The way to show this is to look at the function $$ G(x, y, z) = x^4 + e^y + sin(z) + z^5 - 1 $$ at the chosen point, and evaluate its gradient there: $$ \nabla g(x, y, z) = (4x^3, e^y, cos(z) + 5z^4) \\ \nabla g(0, 0, 0) = (0, 1, 1) $$ Because this gradient is nonzero, the level-surface for $G$ near $(0,0,0)$ is a smooth surface (because of the inverse or implicit function theorem). Because the gradient at $(0,0,0)$ has a nonzero $z$-component, the projection of the level surface onto the $z = 0$ plane is locally a one-to-one map onto its image. That guarantees the existence of the function $f$ (locally).

Your steps ("3") are exactly these, and look great to me.

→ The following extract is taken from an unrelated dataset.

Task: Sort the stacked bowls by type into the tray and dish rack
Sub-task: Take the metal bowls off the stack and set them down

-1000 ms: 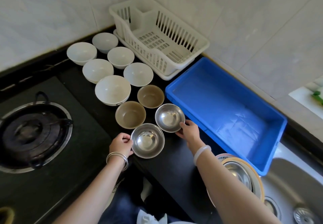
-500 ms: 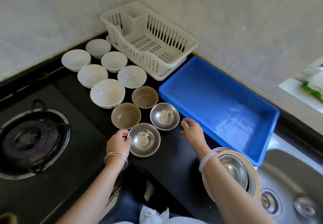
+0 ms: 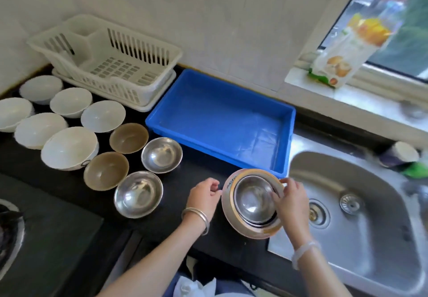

  1. Local approximating function. Looking at the gradient, you can see that to remain on the level surface, a change in $y$ must be cancelled by an equal change in $z$, while a change in $x$ has no effect on $z$. (all this being "infinitesimally" or "up to first order"). So the local approximation of $G$ is

$$ \hat{G}(x, y, z) = y - z $$ The local approximation of $f$ (if that's what the question is looking for) is $$ \hat{f}(x, y) = -y. $$

In short: everything you did looks just fine. Nice work!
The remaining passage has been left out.